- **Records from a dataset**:
= Beginning of Section =
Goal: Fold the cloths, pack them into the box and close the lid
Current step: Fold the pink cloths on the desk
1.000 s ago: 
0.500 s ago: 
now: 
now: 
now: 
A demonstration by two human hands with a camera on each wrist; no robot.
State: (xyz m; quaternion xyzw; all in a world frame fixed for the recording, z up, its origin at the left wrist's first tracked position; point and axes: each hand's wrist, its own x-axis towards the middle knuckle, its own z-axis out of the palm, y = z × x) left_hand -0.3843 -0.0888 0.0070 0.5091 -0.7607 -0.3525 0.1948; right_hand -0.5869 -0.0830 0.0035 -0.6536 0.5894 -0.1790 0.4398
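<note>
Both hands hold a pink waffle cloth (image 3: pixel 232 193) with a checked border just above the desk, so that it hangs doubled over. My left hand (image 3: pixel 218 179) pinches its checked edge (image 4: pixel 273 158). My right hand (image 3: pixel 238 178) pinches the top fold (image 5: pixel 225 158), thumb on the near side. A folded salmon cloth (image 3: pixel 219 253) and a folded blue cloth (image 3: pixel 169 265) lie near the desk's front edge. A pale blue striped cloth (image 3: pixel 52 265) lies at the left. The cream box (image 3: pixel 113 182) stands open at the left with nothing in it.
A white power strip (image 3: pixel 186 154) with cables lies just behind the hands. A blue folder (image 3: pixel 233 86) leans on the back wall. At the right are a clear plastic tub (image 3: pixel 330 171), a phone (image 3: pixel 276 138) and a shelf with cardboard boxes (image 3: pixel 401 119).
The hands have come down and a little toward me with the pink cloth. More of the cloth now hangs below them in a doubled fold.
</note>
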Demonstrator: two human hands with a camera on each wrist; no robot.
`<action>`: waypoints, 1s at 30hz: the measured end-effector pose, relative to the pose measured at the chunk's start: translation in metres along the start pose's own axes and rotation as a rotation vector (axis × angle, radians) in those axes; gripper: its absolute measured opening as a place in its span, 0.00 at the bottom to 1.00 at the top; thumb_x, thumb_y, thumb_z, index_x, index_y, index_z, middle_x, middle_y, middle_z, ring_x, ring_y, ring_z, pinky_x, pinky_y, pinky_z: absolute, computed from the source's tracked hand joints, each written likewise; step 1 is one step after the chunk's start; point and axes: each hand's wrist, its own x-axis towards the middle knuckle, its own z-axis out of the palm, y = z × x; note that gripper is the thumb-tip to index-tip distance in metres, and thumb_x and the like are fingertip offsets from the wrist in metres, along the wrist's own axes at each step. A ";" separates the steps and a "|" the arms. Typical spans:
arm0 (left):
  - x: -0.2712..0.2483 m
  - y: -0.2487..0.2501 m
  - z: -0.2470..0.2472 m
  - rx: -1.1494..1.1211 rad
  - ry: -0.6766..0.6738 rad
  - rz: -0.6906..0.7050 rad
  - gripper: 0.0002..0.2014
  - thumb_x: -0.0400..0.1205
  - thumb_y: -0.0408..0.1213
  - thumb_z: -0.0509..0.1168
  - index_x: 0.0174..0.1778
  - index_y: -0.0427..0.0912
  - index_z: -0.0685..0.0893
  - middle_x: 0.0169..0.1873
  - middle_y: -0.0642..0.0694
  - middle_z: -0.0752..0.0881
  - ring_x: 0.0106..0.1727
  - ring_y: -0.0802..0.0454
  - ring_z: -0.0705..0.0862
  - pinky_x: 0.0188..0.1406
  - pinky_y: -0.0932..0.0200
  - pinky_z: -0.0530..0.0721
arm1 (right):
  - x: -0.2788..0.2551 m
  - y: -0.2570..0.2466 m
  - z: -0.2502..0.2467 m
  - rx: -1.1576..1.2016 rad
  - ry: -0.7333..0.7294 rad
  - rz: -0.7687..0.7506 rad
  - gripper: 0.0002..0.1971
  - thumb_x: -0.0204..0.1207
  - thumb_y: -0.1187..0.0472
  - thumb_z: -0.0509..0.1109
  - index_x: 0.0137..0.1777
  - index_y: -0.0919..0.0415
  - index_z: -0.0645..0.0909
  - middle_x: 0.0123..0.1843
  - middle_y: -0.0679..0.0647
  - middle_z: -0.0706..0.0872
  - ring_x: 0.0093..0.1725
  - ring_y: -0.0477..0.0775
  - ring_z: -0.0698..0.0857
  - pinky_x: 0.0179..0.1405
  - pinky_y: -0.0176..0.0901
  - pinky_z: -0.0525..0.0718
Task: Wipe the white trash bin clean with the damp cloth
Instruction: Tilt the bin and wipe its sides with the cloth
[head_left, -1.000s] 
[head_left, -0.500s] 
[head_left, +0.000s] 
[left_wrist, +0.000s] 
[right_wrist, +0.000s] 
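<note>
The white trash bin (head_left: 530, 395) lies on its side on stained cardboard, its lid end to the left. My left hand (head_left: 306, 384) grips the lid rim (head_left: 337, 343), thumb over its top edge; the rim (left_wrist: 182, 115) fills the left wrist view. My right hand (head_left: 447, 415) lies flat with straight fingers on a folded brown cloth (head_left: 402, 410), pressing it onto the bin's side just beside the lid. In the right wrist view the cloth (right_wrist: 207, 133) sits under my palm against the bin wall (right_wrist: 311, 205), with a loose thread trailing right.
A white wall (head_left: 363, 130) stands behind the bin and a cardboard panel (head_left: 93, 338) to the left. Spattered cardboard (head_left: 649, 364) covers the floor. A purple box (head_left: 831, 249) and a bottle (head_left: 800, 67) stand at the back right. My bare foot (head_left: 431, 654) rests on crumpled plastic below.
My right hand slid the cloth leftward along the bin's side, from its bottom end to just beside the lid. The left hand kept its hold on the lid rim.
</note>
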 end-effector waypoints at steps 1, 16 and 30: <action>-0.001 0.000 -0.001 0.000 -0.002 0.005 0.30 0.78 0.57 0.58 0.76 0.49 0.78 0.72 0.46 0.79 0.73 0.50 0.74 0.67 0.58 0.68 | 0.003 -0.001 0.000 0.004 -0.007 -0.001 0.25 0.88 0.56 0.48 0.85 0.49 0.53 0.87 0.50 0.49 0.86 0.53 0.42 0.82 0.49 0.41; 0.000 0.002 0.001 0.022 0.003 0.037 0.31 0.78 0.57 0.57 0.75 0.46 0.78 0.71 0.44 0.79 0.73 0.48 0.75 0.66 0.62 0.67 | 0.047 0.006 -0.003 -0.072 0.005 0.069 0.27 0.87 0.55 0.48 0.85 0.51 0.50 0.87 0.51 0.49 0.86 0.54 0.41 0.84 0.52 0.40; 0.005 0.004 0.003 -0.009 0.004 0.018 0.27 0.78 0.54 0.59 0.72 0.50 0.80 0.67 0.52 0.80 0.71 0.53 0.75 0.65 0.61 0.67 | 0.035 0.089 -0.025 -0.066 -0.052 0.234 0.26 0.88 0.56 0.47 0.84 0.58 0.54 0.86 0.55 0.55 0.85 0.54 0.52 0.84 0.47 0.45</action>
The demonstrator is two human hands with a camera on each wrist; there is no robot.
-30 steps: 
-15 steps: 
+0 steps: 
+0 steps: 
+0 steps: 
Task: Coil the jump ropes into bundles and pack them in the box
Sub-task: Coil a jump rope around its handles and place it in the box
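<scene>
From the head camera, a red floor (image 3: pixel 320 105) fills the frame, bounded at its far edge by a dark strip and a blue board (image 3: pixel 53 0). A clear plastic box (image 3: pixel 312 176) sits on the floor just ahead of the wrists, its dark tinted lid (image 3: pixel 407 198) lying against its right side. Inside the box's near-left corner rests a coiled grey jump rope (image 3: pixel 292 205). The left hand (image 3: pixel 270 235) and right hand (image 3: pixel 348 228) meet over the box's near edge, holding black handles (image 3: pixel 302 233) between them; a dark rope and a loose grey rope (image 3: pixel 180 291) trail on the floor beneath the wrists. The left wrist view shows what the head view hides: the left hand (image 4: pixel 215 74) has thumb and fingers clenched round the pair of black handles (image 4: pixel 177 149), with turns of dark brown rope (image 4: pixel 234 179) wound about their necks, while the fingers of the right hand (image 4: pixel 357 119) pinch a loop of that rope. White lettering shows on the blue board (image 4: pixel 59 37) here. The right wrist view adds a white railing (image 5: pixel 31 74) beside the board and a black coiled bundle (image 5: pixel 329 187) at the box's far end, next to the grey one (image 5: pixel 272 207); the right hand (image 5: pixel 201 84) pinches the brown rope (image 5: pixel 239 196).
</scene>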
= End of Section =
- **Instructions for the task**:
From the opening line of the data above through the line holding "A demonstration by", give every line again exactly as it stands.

- **Expected answer**:
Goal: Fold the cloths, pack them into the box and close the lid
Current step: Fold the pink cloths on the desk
1.000 s ago: 
0.500 s ago: 
now: 
now: 
now: 
A demonstration by two human hands with a camera on each wrist; no robot.

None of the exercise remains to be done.